### REQUIREMENT
Return the listing exactly. Keep no pictures.

### RECORDED INFORMATION
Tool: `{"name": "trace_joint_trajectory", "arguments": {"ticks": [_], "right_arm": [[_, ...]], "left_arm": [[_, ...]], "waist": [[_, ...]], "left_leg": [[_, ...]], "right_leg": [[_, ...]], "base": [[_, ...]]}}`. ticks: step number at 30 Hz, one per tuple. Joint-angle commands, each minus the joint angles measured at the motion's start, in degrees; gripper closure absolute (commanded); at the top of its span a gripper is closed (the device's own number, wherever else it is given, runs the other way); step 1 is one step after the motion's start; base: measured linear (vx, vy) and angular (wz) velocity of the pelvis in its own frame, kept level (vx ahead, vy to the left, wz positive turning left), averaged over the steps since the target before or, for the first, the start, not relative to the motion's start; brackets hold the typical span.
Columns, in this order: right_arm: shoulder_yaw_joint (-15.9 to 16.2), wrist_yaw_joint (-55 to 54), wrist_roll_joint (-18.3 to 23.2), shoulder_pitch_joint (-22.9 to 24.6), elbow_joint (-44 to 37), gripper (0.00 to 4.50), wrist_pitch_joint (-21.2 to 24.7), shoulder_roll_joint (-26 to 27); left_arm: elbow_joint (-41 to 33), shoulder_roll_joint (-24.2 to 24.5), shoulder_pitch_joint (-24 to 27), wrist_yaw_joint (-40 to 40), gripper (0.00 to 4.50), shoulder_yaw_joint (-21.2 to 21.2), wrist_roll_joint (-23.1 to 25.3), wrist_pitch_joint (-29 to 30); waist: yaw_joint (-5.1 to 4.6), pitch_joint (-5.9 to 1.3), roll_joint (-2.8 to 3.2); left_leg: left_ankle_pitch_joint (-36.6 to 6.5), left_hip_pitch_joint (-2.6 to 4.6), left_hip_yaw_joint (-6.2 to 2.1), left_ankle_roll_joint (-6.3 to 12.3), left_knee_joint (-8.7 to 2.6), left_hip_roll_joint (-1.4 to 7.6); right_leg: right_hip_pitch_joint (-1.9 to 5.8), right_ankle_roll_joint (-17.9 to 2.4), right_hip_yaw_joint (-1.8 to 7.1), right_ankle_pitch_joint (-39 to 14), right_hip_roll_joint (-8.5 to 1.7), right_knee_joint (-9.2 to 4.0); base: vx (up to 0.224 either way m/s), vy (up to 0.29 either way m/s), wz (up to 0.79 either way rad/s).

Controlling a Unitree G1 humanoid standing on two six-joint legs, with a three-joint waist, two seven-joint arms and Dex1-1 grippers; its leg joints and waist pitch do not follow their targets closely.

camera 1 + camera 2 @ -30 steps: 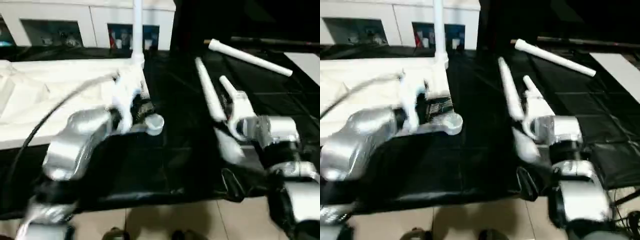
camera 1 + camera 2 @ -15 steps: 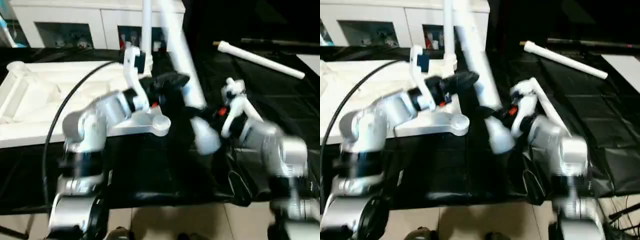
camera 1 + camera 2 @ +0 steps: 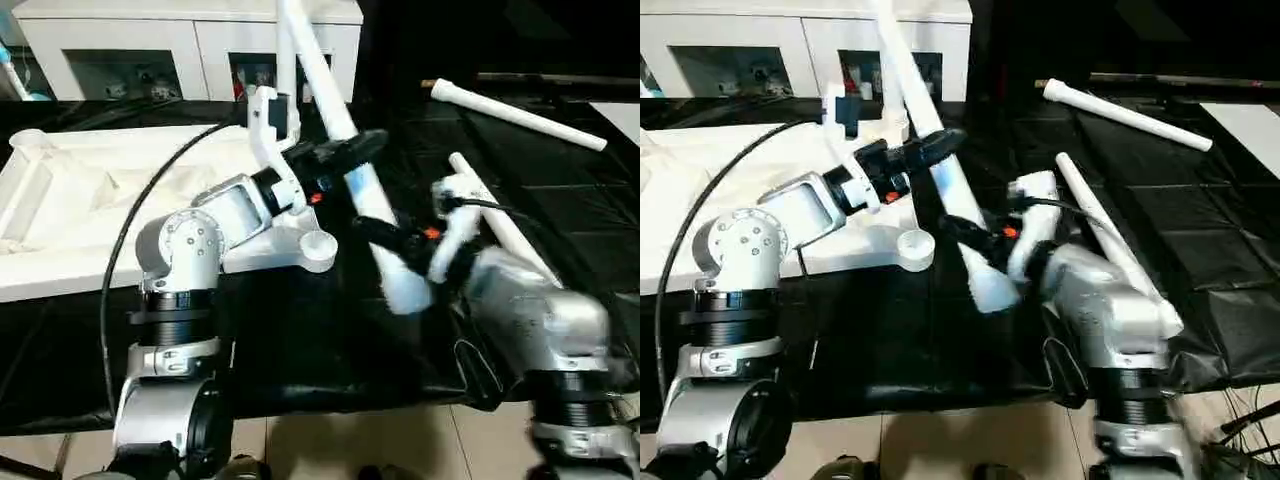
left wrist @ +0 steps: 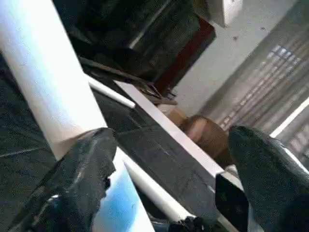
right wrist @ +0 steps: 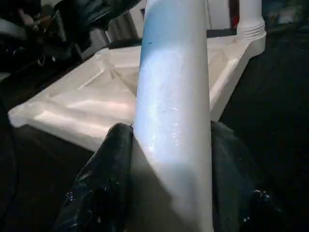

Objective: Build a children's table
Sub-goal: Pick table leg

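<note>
Now the right gripper [image 3: 385, 235] has lifted its clamped leg [image 3: 345, 140]; the left gripper [image 3: 345, 152] gapes wide beside it.

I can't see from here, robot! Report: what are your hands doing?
Right gripper clamped on white leg. Left gripper open beside it. Tabletop upside down, one leg fitted. Nothing blocking.

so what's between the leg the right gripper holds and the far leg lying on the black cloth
Between the held leg and the far leg, another leg lies on black cloth, in the head views.
</note>
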Motion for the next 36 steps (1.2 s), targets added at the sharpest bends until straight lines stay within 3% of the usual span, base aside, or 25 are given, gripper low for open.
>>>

### THE ANSWER
Tool: `{"name": "trace_joint_trajectory", "arguments": {"ticks": [_], "right_arm": [[_, ...]], "left_arm": [[_, ...]], "waist": [[_, ...]], "left_leg": [[_, ...]], "right_leg": [[_, ...]], "base": [[_, ...]]}}`. ticks: step number at 30 Hz, one per tuple. Joint-angle commands, each minus the joint angles measured at the motion's start, in degrees; gripper closure absolute (commanded); at the top of its span a gripper is closed (the device's own number, wherever else it is given, runs the other way); step 1 is one step after the motion's start; base: measured linear (vx, vy) and angular (wz) velocity of the pelvis in its own frame, kept level (vx ahead, vy to the left, wz positive turning left), averaged over the steps since the target before or, for the first, the start, not relative to the motion's start; brackets hold the typical span.
Columns, in this order: right_arm: shoulder_yaw_joint (-15.9 to 16.2), wrist_yaw_joint (-55 to 54), wrist_roll_joint (-18.3 to 23.2), shoulder_pitch_joint (-22.9 to 24.6), elbow_joint (-44 to 37), gripper (0.00 to 4.50), wrist_pitch_joint (-21.2 to 24.7), shoulder_roll_joint (-26 to 27); left_arm: elbow_joint (-41 to 33), shoulder_roll_joint (-24.2 to 24.5), shoulder_pitch_joint (-24 to 27), wrist_yaw_joint (-40 to 40), gripper (0.00 to 4.50), shoulder_yaw_joint (-21.2 to 21.2), wrist_roll_joint (-23.1 to 25.3), wrist_pitch_joint (-29 to 30); waist: yaw_joint (-5.1 to 4.6), pitch_joint (-5.9 to 1.3), roll_joint (-2.8 to 3.2); left_leg: left_ankle_pitch_joint (-36.6 to 6.5), left_hip_pitch_joint (-2.6 to 4.6), left_hip_yaw_joint (-6.2 to 2.1), left_ankle_roll_joint (-6.3 to 12.3), left_knee_joint (-8.7 to 2.6), left_hip_roll_joint (-1.4 to 7.6); right_leg: right_hip_pitch_joint (-1.9 to 5.8), right_ankle_roll_joint (-17.9 to 2.4), right_hip_yaw_joint (-1.8 to 7.1), right_ankle_pitch_joint (-39 to 14), right_hip_roll_joint (-8.5 to 1.7), right_knee_joint (-9.2 to 4.0); base: vx (up to 0.224 either way m/s), vy (up to 0.29 either way m/s), wz (up to 0.79 either way rad/s).

Controlling a Unitree G1 humanoid standing on two six-joint legs, with a three-joint waist, two seven-joint arms and Dex1-1 grippers; its leg joints and waist pitch do not follow their targets closely.

camera 1 + camera 2 @ -30 steps: 
camera 1 + camera 2 @ -15 steps: 
camera 1 + camera 2 @ +0 steps: 
left wrist @ +0 steps: 
right wrist @ +0 steps: 

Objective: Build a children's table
Sub-goal: Pick table leg

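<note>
Now the right gripper [image 3: 385, 235] has lifted its clamped leg [image 3: 345, 140]; the left gripper [image 3: 345, 152] gapes wide beside it.

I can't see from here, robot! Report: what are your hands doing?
Right gripper clamped on white leg. Left gripper open beside it. Tabletop upside down, one leg fitted. Nothing blocking.

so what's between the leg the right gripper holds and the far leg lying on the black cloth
Between the held leg and the far leg, another leg lies on black cloth, in the head views.
</note>
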Motion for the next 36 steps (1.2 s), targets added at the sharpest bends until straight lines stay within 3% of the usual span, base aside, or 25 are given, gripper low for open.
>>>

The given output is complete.